CS 5220

Performance Basics

David Bindel

2024-08-29

Soap Box

The Goal

The goal is right enough, fast enough — not flop/s.

More than Speed

Performance is not all that matters.

  • Portability, readability, ease of debugging, ...
  • Want to make intelligent tradeoffs

Start at the Beginning

The road to good performance
starts with a single core.

  • Even single-core performance is hard
  • Helps to build well-engineered libraries

Fair Comparisons

Parallel efficiency is hard!

  • \(p\) processors \(\neq\) speedup of \(p\)
  • Different algorithms parallelize differently
  • Speed vs untuned serial code is cheating!

Peak Performance

Whence Rmax?

Top 500 benchmark reports:

  • Rmax: Linpack flop/s
  • Rpeak: Theoretical peak flop/s

Measure the first; how do we know the second?

What is a float?

Start with what is floating point:

  • (Binary) scientific notation
  • Extras: inf, NaN, de-normalized numbers
  • IEEE 754 standard: encodings, arithmetic rules

Formats

  • 64-bit double precision (DP)
  • 32-bit single precision (SP)
  • Extended precisions (often 80 bits)
  • 128-bit quad precision
  • 16-bit half precision (multiple)
  • Decimal formats

Lots of interest in 16-bit formats for ML. Linpack results are double precision

What is a flop?

  • Basic floating point operations: \(+, -, \times, /, \sqrt{\cdot}\)
  • FMA (fused multiply-add): \(d = ab + c\)
  • Costs depend on precision and op
  • Often focus on add, multiply, FMA (“flams”)

Perlmutter specs

Consider Perlmutter

Flops / cycle / core

Processor does more than one thing at a time. On one CPU core of Perlmutter (AMD EPYC 7763 (Milan)):

\[ 2 \frac{\mbox{flops}}{\mbox{FMA}} \times 4 \frac{\mbox{FMA}}{\mbox{vector FMA}} \times 2 \frac{\mbox{vector FMA}}{\mbox{cycle}} = 16 \frac{\mbox{flops}}{\mbox{cycle}} \]

Flops / sec / core

At standard clock (2.45 GHz)

\[ 16 \frac{\mbox{flops}}{\mbox{cycle}} \times 2.4 \times 10^9 \frac{\mbox{cycle}}{\mbox{s}} = 39.2 \frac{\mbox{Gflop}}{\mbox{s}} \]
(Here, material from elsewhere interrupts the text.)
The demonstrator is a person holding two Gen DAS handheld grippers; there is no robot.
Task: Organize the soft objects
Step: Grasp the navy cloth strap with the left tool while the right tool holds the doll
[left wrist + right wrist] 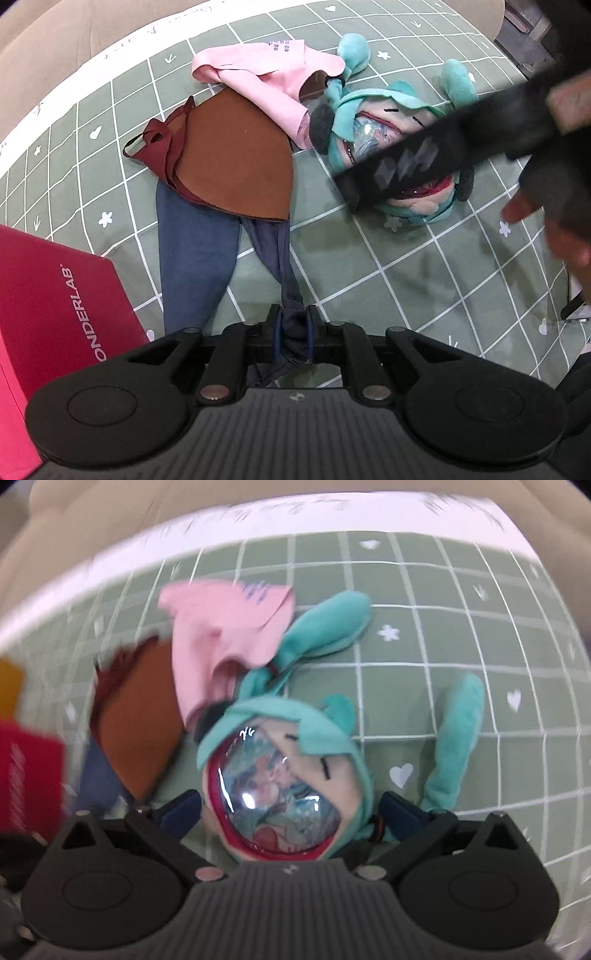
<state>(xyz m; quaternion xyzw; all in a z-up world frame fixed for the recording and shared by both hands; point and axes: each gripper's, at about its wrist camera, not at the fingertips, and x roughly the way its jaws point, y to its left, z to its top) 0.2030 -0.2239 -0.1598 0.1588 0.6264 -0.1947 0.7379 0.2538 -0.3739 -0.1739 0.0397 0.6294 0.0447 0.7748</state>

At max boost clock (3.5 GHz)

\[ 16 \frac{\mbox{flops}}{\mbox{cycle}} \times 3.5 \times 10^9 \frac{\mbox{cycle}}{\mbox{s}} = 56 \frac{\mbox{Gflop}}{\mbox{s}} \]

Flops / sec / CPU

Each CPU has 64 cores, at standard clock

\[ 39.2 \frac{\mbox{Gflop}}{\mbox{s}} = 2508.8 \frac{\mbox{Gflop}}{\mbox{s}} \approx 2.5 \frac{\mbox{Tflop}}{\mbox{s}} \]

Peak CPU flop/s by partition:

  • GPU: \(2.5808\) Tflop/s/CPU \(\times 1536\) CPU \(\approx\) 3.9 Pflop/s
  • CPU: \(2.5808\) Tflop/s/CPU \(\times 2\) CPU/node \(\times 3072\) nodes \(\approx 15.4\) Pflop/s
    • NERSC docs inconsistent re 2 CPU/node?

Flops / sec / GPU

  • GPU partition nodes have 4 NVIDIA A100 each.
  • Different peak performance depending on FP type (9.7 Tflop/s FP64)

But…

Rpeak \(>\) Rmax \(>\) Gordon Bell \(>\) Typical

  • Performance is application dependent
  • Hard to get more than a few percent on most

Consider HPCG - June 2024.
Problem: Data movement is expensive!

Serial Costs

Naive Matmul

void square_dgemm(int n, double* C, double* A, double* B)
{
    // Accumulate C += A*B for n-by-n matrices
    for (i = 0; i < n; ++i)
      for (j = 0; j < n; ++j)
        for (k = 0; k < n; ++k)
          C[i+j*n] += A[i+k*n] * B[k+j*n];    
}
  • Inner product formulation of matrix multiply
  • Takes \(2n^3\) flops
  • Cost is much more than Rpeak suggests!
  • Problem is communication cost / memory traffic

Price to Fetch

Two pieces to cost of fetching data

Latency

Time from operation start to first result (s)

Bandwidth

Rate at which data arrives (bytes/s)

Price to Fetch

  • Usually latency \(\gg\) bandwidth\(^{-1} \gg\) time per flop
  • Latency to L3 cache is 10s of ns
  • DRAM is \(3-4 \times\) slower
  • Partial solution: caches (to discuss next time)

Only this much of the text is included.